◆ Activity: The answer is to be an exact copy of the lines below running from the line with "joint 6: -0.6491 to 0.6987" down to the line with "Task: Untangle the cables", both ends included, and nothing more.

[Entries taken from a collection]

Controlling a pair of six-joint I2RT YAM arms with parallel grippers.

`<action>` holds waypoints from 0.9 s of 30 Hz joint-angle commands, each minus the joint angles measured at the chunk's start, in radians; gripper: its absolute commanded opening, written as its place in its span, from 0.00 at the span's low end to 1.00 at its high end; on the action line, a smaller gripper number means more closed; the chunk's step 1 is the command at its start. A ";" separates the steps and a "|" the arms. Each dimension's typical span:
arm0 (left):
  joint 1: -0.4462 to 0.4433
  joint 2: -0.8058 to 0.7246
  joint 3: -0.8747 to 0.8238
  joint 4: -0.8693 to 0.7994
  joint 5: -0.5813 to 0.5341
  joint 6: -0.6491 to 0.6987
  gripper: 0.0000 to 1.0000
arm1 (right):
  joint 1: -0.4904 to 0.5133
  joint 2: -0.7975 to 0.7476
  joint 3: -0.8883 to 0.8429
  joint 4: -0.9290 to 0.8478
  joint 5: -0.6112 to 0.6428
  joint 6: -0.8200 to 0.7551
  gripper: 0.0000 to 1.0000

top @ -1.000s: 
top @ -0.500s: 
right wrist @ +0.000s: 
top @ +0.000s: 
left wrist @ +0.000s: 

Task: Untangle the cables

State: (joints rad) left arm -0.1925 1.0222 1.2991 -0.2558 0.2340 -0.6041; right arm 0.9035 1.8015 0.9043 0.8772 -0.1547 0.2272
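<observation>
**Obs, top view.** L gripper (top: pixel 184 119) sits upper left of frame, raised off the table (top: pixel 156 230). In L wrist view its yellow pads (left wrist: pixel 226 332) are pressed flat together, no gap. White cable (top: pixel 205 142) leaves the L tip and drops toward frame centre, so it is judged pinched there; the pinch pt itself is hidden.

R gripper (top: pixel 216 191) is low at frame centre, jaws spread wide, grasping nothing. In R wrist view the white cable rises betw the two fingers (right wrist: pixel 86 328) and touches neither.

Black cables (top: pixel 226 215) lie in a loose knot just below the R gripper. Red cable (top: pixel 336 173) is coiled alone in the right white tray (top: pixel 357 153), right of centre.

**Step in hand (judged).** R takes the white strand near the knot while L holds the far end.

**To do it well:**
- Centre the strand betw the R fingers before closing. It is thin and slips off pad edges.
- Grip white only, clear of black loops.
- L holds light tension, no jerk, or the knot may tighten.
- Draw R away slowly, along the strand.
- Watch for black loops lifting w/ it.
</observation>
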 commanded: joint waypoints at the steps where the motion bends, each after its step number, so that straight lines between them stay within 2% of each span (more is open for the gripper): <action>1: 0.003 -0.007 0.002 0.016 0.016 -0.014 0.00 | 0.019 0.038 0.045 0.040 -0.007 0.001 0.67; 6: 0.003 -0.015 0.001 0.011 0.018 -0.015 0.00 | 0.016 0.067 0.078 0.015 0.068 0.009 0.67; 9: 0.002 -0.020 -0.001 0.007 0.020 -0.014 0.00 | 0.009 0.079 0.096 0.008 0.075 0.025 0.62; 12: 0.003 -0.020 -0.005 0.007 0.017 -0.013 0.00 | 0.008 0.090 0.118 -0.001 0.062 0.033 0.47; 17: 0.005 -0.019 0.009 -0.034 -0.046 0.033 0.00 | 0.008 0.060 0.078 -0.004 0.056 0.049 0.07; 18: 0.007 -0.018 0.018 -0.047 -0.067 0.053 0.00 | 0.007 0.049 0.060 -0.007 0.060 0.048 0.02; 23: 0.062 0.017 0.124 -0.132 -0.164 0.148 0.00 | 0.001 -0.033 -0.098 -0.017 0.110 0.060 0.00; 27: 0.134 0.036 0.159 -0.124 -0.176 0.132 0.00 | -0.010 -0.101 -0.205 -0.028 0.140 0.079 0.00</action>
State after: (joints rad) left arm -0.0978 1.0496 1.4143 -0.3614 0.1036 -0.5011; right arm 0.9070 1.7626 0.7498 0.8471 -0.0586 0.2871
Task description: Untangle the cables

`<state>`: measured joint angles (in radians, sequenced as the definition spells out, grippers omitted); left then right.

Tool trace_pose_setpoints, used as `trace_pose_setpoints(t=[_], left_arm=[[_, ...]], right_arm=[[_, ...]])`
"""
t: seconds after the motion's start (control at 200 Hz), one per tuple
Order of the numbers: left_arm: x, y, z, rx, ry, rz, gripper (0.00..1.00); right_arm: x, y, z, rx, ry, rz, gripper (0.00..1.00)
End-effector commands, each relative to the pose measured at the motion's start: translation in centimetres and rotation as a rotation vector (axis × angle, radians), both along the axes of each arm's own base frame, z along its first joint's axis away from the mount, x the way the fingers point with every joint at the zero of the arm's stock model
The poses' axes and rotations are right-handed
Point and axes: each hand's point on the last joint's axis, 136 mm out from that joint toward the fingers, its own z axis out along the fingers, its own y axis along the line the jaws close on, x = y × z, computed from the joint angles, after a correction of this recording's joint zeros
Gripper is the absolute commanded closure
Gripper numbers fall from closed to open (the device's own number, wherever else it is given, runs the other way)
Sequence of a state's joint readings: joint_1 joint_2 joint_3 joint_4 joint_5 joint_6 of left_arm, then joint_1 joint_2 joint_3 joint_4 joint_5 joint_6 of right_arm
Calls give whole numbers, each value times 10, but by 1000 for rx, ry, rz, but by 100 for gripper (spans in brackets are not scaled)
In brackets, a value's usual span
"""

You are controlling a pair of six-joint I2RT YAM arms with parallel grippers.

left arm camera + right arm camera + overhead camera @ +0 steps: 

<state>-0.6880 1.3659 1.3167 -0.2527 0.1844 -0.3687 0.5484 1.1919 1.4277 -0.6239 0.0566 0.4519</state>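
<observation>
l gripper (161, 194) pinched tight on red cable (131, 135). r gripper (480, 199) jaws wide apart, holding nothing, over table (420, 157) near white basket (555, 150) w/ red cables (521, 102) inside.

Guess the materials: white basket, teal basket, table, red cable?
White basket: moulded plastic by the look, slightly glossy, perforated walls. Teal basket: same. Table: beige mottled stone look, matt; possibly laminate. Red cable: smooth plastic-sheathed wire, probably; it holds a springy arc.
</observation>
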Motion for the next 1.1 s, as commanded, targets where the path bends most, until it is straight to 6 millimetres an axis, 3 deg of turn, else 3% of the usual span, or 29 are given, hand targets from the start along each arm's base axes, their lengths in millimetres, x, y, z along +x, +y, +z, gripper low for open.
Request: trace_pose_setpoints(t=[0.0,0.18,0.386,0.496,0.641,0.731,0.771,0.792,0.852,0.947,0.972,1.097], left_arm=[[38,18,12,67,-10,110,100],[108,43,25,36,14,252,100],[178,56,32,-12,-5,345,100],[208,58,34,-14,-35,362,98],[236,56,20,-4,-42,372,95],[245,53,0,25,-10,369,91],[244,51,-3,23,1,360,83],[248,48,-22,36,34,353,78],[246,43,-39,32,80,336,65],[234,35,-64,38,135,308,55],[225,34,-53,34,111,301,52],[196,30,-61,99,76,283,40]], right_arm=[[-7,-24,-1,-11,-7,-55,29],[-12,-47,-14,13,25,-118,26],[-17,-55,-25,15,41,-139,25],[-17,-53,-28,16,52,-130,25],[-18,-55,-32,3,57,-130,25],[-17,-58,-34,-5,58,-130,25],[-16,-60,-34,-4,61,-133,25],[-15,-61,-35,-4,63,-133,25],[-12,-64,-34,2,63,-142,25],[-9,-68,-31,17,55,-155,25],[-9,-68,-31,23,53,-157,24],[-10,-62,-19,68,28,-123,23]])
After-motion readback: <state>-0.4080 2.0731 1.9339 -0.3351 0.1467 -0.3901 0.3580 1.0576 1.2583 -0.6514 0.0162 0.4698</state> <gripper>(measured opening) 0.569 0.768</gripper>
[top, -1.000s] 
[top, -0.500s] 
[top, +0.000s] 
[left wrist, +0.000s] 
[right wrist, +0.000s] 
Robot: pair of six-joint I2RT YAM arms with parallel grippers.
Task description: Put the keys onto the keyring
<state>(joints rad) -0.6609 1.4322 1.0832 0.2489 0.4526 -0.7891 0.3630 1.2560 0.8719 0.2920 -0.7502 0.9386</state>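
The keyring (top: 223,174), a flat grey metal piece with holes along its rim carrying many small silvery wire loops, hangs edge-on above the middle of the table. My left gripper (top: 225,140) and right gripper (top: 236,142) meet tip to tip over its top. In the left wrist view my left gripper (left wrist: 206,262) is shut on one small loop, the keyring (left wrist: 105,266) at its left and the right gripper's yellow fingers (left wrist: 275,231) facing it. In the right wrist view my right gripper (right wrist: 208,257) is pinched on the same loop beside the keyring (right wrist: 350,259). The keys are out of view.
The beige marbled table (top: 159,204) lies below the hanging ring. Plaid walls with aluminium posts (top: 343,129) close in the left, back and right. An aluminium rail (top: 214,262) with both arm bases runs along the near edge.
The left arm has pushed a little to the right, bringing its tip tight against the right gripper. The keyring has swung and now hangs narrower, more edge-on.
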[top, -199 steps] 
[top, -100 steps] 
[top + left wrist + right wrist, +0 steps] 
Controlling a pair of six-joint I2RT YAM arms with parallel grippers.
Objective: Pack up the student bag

◆ Written answer:
  joint 6: -0.6491 to 0.6987
  gripper: 0.0000 to 1.0000
arm1 (right):
  joint 1: -0.4904 to 0.5133
  joint 2: -0.7975 to 0.7476
  joint 3: -0.8883 to 0.8429
  joint 4: -0.9290 to 0.8478
  joint 5: -0.6112 to 0.6428
  joint 6: -0.8200 to 0.7551
  gripper: 0.0000 to 1.0000

top @ -1.000s: 
top @ -0.500s: 
right wrist @ +0.000s: 
top @ +0.000s: 
left wrist @ +0.000s: 

Task: Untangle the cables

No more output is given for this exercise.